3.6 A Local Method for Imposing Surface Drag Conditions on Deformed Terrain Boundaries

Monday, 17 July 2023: 3:15 PM
Madison Ballroom B (Monona Terrace)
Yi Li, Texas A&M Univ., College Station, TX; and C. C. Epifanio

The implementation of surface drag conditions on deformed terrain surfaces is considered, in the context of the Weather Research and Forecasting (WRF) model.

In atmospheric models, the interaction of the winds with the ground is generally represented in terms of a turbulent momentum flux across the lower boundary, referred to loosely as a surface drag. In terms of the overall model formulation, this specified drag forms part of the lower boundary condition on velocity, analogous to the partial slip condition used in other branches of fluid mechanics (e.g., rarefied gas flows, flows with moving contact lines, or high Reynolds number flows past rough surfaces). In practice, imposing the drag condition can be thought of as consisting of two parts: (i) a model giving the subgrid-scale turbulent fluxes at the boundary in terms of a given macro state of the flow (i.e., a drag parameterization); and (ii) a boundary condition matching the parameterized fluxes to the turbulent stresses in the fluid interior.

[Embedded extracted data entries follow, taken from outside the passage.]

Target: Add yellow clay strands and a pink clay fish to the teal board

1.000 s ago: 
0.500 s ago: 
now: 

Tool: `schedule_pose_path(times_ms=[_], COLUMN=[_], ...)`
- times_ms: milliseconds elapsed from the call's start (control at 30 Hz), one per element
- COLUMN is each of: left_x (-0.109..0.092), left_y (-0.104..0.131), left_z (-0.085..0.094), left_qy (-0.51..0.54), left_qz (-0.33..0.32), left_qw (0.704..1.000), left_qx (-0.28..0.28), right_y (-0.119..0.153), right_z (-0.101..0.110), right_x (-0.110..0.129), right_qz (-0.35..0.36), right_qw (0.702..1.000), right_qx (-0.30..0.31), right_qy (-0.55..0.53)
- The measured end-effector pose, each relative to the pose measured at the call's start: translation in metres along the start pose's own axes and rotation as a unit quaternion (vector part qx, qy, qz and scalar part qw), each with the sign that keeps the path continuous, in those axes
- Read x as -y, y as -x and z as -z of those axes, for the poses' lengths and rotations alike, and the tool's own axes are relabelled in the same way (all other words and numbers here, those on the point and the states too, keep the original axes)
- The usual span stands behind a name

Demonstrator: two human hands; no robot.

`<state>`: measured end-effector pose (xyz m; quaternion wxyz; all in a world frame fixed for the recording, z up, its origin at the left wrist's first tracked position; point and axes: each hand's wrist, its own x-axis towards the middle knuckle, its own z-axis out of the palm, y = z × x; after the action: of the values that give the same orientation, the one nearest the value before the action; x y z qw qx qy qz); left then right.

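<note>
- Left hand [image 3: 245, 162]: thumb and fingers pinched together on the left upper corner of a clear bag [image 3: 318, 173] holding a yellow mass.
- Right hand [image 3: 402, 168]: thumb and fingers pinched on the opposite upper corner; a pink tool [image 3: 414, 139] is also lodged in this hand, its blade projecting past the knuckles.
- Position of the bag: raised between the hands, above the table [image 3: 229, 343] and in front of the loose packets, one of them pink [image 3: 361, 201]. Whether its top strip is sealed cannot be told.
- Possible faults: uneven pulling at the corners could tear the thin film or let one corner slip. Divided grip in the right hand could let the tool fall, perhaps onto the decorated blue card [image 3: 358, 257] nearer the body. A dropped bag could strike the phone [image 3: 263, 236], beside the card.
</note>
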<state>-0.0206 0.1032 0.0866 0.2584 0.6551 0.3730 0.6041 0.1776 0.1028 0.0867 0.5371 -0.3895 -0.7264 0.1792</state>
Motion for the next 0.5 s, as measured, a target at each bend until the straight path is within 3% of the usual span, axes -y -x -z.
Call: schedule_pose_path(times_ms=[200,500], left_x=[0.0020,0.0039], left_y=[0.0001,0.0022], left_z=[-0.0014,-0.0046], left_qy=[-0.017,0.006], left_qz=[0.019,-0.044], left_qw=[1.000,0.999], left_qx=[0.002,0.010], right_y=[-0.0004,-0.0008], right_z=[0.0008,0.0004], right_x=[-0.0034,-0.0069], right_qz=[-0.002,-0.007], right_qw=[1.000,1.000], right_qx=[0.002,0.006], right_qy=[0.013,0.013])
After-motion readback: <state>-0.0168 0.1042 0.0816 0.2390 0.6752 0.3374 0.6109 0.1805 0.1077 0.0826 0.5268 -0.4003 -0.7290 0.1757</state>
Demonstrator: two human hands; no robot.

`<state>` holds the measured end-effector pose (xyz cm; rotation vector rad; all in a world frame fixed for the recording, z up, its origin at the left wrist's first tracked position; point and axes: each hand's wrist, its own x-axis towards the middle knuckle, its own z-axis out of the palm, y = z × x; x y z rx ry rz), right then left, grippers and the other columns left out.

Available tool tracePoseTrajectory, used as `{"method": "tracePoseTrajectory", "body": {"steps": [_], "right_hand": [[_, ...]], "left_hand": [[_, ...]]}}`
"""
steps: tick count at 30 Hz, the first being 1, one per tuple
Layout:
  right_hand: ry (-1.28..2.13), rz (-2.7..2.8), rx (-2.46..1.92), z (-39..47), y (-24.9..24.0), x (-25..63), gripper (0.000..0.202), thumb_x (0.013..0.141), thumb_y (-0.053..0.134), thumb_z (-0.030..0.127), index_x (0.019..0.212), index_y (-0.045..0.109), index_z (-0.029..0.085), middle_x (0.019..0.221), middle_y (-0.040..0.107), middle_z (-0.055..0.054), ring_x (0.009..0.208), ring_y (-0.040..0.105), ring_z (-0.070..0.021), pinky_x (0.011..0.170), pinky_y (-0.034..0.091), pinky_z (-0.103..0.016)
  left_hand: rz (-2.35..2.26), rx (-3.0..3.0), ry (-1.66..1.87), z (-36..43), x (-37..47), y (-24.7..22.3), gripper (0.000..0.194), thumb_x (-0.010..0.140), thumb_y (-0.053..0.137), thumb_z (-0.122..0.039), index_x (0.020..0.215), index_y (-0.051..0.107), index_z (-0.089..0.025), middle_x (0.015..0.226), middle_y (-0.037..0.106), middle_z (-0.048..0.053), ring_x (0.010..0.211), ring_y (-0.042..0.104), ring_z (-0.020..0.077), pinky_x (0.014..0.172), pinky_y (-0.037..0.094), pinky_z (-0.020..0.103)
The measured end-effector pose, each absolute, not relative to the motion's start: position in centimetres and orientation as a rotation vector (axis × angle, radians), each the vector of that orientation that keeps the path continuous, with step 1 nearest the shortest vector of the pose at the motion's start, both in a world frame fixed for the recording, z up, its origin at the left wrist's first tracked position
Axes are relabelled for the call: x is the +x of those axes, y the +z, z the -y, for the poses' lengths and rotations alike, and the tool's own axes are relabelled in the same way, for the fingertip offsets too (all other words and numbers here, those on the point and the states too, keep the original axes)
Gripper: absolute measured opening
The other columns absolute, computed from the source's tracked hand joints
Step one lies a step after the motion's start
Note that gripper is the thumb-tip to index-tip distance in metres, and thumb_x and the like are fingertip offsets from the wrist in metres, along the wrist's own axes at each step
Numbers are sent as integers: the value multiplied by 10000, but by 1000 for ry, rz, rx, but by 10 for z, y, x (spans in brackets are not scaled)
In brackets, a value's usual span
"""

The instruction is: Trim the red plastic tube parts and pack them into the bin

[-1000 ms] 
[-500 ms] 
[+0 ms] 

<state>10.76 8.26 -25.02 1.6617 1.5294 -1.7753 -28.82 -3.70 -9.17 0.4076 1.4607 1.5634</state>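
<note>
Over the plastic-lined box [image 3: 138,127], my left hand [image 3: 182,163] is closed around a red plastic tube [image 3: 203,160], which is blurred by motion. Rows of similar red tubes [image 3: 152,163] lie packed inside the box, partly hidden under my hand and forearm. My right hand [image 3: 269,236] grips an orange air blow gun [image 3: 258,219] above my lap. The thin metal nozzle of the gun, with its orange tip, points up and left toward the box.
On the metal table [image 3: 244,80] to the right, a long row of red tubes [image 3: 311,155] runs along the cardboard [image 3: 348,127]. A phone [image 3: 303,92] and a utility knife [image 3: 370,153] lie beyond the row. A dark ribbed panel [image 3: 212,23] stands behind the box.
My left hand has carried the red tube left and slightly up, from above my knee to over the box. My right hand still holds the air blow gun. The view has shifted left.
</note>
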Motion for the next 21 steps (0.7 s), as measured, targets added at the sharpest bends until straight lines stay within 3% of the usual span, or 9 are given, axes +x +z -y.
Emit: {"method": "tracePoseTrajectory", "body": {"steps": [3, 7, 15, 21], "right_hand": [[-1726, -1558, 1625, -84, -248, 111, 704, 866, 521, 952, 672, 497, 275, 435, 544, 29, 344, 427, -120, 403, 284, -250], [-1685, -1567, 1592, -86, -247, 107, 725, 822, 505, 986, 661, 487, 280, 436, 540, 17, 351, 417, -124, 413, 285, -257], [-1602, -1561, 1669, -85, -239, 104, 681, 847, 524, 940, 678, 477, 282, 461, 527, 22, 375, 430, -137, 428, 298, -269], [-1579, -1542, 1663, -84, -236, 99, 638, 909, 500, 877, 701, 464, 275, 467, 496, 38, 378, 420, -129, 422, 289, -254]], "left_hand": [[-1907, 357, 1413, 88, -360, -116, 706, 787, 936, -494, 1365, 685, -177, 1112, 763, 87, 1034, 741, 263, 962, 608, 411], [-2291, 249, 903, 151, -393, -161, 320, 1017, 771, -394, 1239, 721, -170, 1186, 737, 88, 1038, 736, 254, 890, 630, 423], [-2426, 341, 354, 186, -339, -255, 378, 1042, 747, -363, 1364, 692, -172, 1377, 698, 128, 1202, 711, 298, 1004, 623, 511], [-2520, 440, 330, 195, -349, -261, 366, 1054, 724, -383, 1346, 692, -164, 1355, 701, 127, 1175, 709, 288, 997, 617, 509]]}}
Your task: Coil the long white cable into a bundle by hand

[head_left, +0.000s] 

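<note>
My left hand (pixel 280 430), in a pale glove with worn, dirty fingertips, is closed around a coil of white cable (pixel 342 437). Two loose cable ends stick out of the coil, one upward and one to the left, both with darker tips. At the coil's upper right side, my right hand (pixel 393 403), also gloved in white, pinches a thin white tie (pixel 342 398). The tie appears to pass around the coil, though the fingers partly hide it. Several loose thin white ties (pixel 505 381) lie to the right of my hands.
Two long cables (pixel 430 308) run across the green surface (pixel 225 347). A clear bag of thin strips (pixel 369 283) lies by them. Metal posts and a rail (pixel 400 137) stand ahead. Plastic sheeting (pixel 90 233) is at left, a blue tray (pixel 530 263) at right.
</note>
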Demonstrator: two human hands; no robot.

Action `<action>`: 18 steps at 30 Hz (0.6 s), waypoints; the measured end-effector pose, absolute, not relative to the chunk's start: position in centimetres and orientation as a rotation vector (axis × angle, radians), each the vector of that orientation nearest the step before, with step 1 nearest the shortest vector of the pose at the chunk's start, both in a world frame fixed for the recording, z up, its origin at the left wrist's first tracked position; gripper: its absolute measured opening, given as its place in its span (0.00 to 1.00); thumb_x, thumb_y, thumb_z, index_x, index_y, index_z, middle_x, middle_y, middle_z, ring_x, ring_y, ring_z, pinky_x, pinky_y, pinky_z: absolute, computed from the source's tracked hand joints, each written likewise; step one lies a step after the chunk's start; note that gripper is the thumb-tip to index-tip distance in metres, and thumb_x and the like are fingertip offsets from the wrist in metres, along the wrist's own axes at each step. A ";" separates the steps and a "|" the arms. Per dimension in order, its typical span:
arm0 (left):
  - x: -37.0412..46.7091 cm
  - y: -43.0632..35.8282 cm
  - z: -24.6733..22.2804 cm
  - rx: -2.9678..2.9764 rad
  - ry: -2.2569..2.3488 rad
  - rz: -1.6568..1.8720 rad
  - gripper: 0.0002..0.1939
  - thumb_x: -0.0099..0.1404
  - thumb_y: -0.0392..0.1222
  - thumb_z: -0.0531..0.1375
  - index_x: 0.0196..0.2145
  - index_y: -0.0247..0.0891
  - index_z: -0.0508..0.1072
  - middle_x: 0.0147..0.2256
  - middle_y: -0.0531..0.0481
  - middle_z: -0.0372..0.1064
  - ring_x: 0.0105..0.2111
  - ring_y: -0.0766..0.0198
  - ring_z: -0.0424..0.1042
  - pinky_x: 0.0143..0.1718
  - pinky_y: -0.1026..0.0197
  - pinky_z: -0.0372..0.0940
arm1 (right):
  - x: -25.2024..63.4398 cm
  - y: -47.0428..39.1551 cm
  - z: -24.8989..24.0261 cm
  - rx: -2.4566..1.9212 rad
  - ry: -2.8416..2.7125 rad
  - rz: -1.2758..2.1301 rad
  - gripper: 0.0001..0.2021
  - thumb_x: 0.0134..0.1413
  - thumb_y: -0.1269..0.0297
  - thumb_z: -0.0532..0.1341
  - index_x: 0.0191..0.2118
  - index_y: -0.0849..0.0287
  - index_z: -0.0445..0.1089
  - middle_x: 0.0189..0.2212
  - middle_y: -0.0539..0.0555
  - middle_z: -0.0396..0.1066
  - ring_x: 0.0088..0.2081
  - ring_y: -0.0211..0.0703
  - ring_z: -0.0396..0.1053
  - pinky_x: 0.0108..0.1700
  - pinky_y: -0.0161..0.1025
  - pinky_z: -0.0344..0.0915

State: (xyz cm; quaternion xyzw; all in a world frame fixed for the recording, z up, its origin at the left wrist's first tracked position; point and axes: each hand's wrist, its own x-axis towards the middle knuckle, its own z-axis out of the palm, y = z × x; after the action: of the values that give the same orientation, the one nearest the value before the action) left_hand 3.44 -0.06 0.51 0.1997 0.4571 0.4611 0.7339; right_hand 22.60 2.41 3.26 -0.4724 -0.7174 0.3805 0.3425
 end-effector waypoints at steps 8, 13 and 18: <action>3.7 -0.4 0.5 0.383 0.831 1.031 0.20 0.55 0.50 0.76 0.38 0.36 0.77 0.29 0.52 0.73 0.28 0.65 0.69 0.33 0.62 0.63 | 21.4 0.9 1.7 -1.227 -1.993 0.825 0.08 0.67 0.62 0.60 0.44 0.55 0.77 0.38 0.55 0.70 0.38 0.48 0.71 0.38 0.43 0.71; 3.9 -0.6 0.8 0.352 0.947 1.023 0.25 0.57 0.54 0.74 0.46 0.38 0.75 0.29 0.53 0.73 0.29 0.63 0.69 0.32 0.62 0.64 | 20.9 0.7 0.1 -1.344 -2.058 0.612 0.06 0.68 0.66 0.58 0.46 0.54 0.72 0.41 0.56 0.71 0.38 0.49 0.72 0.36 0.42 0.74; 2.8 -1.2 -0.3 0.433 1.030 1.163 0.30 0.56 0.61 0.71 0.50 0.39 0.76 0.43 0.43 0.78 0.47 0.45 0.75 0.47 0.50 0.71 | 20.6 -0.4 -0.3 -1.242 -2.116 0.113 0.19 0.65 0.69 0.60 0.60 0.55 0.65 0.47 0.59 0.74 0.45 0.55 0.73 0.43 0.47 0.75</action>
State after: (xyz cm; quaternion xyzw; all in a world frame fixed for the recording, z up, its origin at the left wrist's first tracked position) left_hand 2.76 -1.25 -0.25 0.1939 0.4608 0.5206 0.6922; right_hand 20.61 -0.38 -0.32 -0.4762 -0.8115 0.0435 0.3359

On deformed terrain surfaces, the problem of implementing the drag condition at the boundary can be somewhat complex, due in large part to the tensor nature of the stress. Previous approaches have relied on directly discretizing the boundary condition on the model grid, resulting ultimately in a global sparse matrix problem for the velocity at the boundary. However, while not incorrect, such methods have proved difficult to implement in the context of highly parallelized models using domain decomposition, due to global nature of the matrix inversion.

In the present study, a new method for implementing the drag condition is presented, in which the boundary condition is recast into a form allowing a straightforward local implementation, thus eliminating the need for a global matrix inversion. As an illustration, the new method is implemented in the context of the widely used WRF model. Verifications are presented showing that for sufficiently high resolution, the new approach produces essentially identical results to the previous sparse matrix method. Comparisons are made to the default (public) version of WRF, which effectively implements the drag as if the lower boundary flat. The results show that for sufficiently deformed topographic features, the proper handling the boundary condition leads to a significant impact on the flow.